The present invention, which contains about 11-12% low molecular weight collagen peptides, has a significantly improved initial crosslinking rate and is 36 times slower than the Gelita RXL composition rate. The network formation time was longer than the maximum experimental time and thus exceeded 3600 seconds. This is a significant improvement over the standard gelatin composition and Gelita RXL composition network formation time of 301 seconds and 602 seconds, respectively. TABLE X

EXAMPLE 10

This example demonstrates that soft capsules can be made using the using present invention and that the present invention provides a gelatin composition with superior soft capsule dissolution performance in the presence of an ingredient, known to chemically crosslink gelatin. A set of four gel masses were prepared using different gelatin compositions. The details of each gelatin composition and gel mass formulation used are provided in TABLE Y. All gelatins examined were from a limed bovine bone raw material. The gel mass formulation was selected to obtain similar gel mass viscosities and a gelatin to plasticizer ratio of 2.

TABLE Y

All capsules used the same fill components. The fill components were PEG-400 [97%], glycerol [3%], brilliant blue dye [0.5%]. Soft capsules were made using a 7.5 oval die roll running at 2.5 rpm. The capsules were tumble dried for 30 minutes, then dried at about 22 °C and 40-50 % r.h. for 1 week.

The capsules were stored in a mixture of medium chain triglycerides (97.5%) and peppermint oil (2.5) in closed bottles at 40 °C. Peppermint oil is a known crosslinker of gelatin capsules.

After 8 weeks the capsules were removed from the storage solution. The dissolution performance of the soft capsules was then measured by submersion in a simulated gastric fluid (USP paddle no 2, 50 rpm). Shell dissolution and fill release were monitored simultaneously at 225 nm (for gelatin shell detection) and 635 nm brilliant blue dye (fill release). The experiments were repeated for six capsules from each test condition. The average degree of capsule shell dissolution as a function of time is provided in FIG. 4. The average amount of fill release from the soft capsules as a function of time is provided in FIG. 5.

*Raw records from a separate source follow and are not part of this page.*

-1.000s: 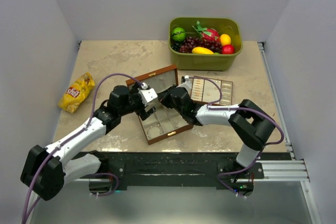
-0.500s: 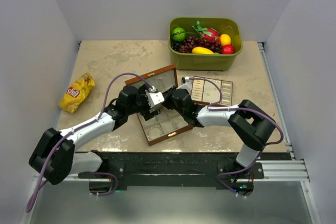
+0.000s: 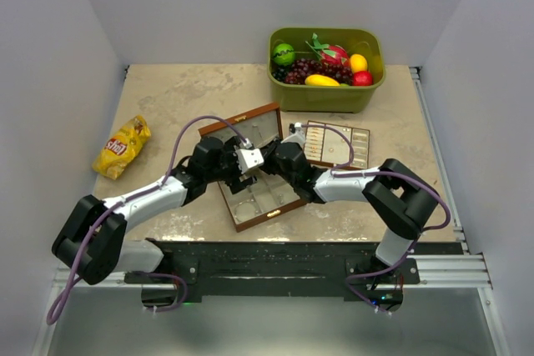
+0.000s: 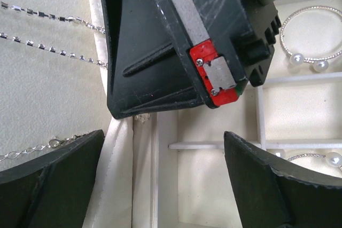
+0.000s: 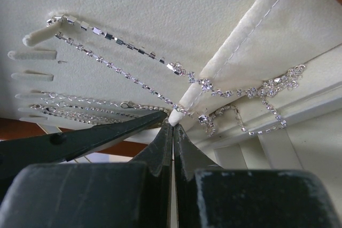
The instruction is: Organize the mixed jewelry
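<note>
Nearer velvety box (image 3: 265,215) now: left gripper (image 4: 163,156), spread; right gripper (image 5: 172,129) pressed together beside faceted chain (image 5: 115,38).

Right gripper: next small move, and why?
Probably open the right gripper and nudge sideways onto the chain: jaws are shut at the lid's pocket edge, seemingly on nothing, and the chain spills over that edge just beside them.

1 wooden box (image 3: 271,216), lid up. 1 flat tray (image 3: 360,147) just R of box. 1 green bin (image 3: 321,99) w/ fruit behind box. 1 yellow snack bag (image 3: 123,147) well L of box. In box: 2 pearl-tipped bangles (image 4: 295,61), separate compartments. On box lid lining: 2 rhinestone chain strands (image 5: 107,36).
</note>
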Controlling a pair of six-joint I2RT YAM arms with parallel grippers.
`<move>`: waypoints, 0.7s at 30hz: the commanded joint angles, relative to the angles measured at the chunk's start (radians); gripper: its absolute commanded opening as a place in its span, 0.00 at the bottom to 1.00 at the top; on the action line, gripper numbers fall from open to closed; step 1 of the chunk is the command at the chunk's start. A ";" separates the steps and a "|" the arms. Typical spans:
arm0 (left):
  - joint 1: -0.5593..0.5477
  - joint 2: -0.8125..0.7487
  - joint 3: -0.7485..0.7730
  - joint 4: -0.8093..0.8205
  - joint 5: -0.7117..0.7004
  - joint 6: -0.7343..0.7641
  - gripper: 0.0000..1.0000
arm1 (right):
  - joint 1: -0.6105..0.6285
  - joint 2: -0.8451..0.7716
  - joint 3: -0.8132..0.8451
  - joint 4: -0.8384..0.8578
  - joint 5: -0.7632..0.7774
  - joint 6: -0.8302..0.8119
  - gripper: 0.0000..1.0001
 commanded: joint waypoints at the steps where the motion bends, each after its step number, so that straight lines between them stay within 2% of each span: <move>1: 0.008 0.014 0.030 -0.046 -0.052 -0.006 0.94 | -0.008 -0.079 0.002 0.101 -0.005 -0.018 0.00; 4: 0.006 0.014 0.038 -0.079 -0.067 -0.020 0.87 | -0.008 -0.082 0.004 0.108 -0.008 -0.025 0.00; 13: 0.006 0.002 0.046 -0.121 -0.096 -0.069 0.76 | -0.011 -0.091 -0.009 0.110 0.012 -0.028 0.00; 21: 0.008 -0.004 0.044 -0.121 -0.107 -0.094 0.73 | -0.019 -0.094 -0.007 0.108 0.011 -0.030 0.00</move>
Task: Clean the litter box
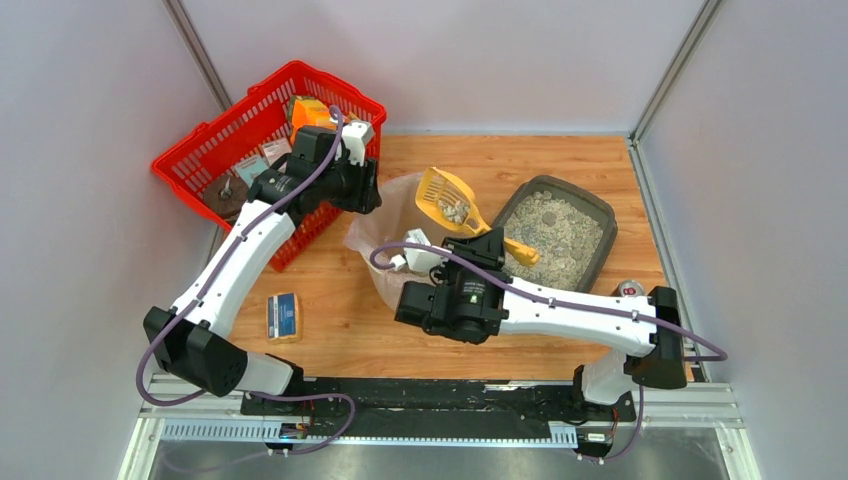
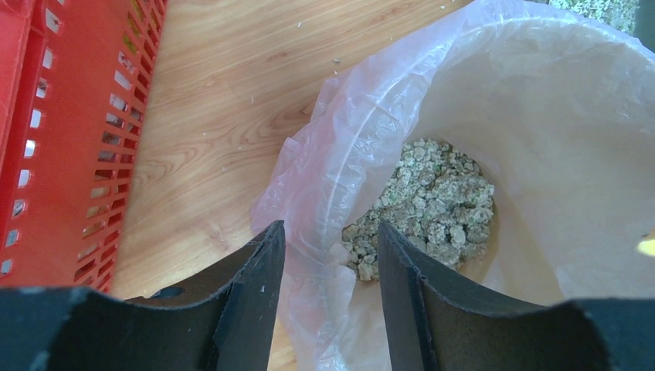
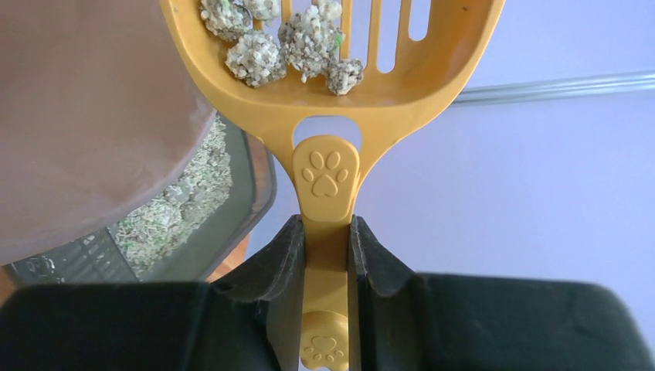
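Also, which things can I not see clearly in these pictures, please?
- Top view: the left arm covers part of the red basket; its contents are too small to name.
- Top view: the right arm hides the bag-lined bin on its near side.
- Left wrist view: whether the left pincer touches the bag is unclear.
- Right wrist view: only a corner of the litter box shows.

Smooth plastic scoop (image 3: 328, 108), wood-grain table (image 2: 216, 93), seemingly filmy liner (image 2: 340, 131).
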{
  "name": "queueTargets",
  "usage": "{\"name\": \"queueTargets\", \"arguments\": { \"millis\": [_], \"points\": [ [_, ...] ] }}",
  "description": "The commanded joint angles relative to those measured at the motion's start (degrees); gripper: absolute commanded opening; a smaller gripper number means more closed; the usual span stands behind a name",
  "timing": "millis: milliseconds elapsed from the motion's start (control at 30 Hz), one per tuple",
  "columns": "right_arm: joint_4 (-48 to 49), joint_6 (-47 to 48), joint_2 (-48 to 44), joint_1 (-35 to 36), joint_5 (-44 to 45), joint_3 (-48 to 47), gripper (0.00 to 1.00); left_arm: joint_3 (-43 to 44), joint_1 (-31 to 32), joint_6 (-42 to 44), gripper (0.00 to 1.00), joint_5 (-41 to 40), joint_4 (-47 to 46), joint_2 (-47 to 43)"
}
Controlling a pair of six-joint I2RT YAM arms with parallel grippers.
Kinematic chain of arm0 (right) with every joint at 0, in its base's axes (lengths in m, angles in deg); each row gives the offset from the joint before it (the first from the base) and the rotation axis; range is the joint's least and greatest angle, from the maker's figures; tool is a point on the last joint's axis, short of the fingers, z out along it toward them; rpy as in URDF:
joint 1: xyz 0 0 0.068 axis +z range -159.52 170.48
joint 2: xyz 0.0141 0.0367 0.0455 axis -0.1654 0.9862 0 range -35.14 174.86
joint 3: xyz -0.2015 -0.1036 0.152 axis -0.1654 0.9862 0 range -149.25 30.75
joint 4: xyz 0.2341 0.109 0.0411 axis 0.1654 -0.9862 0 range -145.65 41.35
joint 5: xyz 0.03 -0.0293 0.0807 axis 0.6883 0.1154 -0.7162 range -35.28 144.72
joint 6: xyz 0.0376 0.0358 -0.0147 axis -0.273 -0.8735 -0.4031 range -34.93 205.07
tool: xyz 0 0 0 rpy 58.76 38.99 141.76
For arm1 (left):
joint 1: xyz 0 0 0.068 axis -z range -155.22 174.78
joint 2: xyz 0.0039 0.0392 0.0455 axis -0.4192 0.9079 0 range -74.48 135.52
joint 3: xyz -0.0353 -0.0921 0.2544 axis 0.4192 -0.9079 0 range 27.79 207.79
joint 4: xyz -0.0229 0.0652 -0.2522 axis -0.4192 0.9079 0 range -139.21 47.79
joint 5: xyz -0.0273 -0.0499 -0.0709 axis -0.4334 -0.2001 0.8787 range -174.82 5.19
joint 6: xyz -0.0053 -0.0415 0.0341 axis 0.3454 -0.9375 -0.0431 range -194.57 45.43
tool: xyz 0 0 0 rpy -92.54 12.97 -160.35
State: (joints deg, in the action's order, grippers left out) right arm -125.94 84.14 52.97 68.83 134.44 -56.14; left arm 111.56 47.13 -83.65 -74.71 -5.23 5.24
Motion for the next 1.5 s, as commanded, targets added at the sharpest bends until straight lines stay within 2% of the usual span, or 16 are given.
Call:
{"name": "queueTargets", "arguments": {
  "millis": [0,200,400,500,700,867,967,1067,1267,1467],
  "points": [
    [3.3,3.2,1.1,2.5,8.8,2.2,0.00,2.2,-0.3,-0.6,0.54,1.7,-0.5,0.0],
    [7.6,7.4,2.4,4.4,15.9,7.9,0.00,2.2,-0.3,-0.8,0.48,1.8,-0.6,0.2],
    [8.0,7.8,4.0,5.4,21.0,9.2,0.00,2.3,-0.3,-0.9,0.42,1.8,-0.5,0.3],
    [7.7,7.5,4.1,6.1,21.2,9.5,0.00,2.3,-0.3,-0.9,0.34,2.2,-0.6,0.4],
    [6.6,6.7,3.0,6.2,21.3,8.8,0.00,2.3,-0.2,-1.0,0.29,2.2,-0.6,0.3],
    [2.4,2.8,0.7,6.1,21.3,4.4,0.04,2.3,-0.3,-1.0,0.25,2.3,-0.6,0.3],
    [0.3,1.3,-0.5,6.2,20.6,2.5,0.03,2.3,-0.3,-1.0,0.22,2.4,-0.5,0.3],
    [0.7,1.8,-1.0,6.2,19.0,3.9,0.01,2.4,-0.3,-0.9,0.18,2.3,-0.5,0.3],
    [11.6,11.0,-0.6,7.2,21.1,15.4,0.00,2.5,-0.3,-0.9,0.12,2.4,-0.3,0.4],
    [11.6,10.2,-2.1,9.0,16.5,16.1,0.01,2.5,-0.3,-0.9,0.11,2.5,-0.3,0.4]
  ]
}}
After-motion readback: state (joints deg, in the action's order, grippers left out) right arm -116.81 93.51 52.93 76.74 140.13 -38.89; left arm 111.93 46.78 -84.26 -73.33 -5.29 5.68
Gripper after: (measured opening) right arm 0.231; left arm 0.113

This experiment found the standard gelatin composition had the poorest dissolution performance with a significant delay in fill release, demonstrating the concentration of peppermint oil used in this example was sufficient to strongly crosslink the gelatin shell. The lower viscosity blend had the next poorest dissolution profile. Gelita RXL composition performed better than the low viscosity blend and had significantly reduced fill release times, illustrating the Gelita RXL gelatin composition was more resistant to the crosslinking effects of the peppermint oil. The present invention showed little to no delay in shell dissolution or fill release and demonstrated superior soft capsule dissolution performance.

REFERECNCES

A. A.G. Ward and A. Courts, "The Science and Technology of Gelatin", Food Science and Technology: A series of monographs, 1977, Academic Press, New York. ISBN: 0 12 735050 0

B. R. Schrieber and H. Gareis, "Gelatine Handbook: Theory and Industrial Practice", 2007, Wiley- VCH GmbH & Co., KGA, Weinheim. ISBN: 978-3-527-31548-2

C. P. Davis and B. E. Tabor, "Kinetic Study of the Crosslinking of Gelatin by Formaldehyde and Glyoxal", 1963, Journal of Polymer Science: Part A, 1, pp 799-815.

D. F. Moll, H. Rosenkranz and W. Himmelmann, "The Structure of Gelatin Crosslinked with Formaldehyde", 1974, The Journal of Photographic Science, 22:6, pp 255-261.

E. Ian D. Robinson, "Rate of Crosslinking of Gelatin in Aqueous Solution", 1964, Journal of Applied Polymer Science, 8, pp 1903-1918.

F. G.A Digenis and T. B. Gold, V.P. Shah, "Cross-linking of gelatin capsules and its relevance to their in vitro-in vivo performance", 1994, J. Pharm Sci., 83(7) pp 915-921.

G. US Patent 7,485,323 B2, John M. Dolphin, Tom Keenan, Jason D. Russell, Wilfried Babel, "Process for making a low molecular weight gelatine hydrolysate and gelatine hydrolysate compositions", filed May 31, 2005.

H. US Patent 6,080,843, Robert F. Rainville, Anne G. Rowlands, Deborah J. Burrows. Peter Noble, "Gelatin and Method of Manufacture", filed Nov 3, 1998.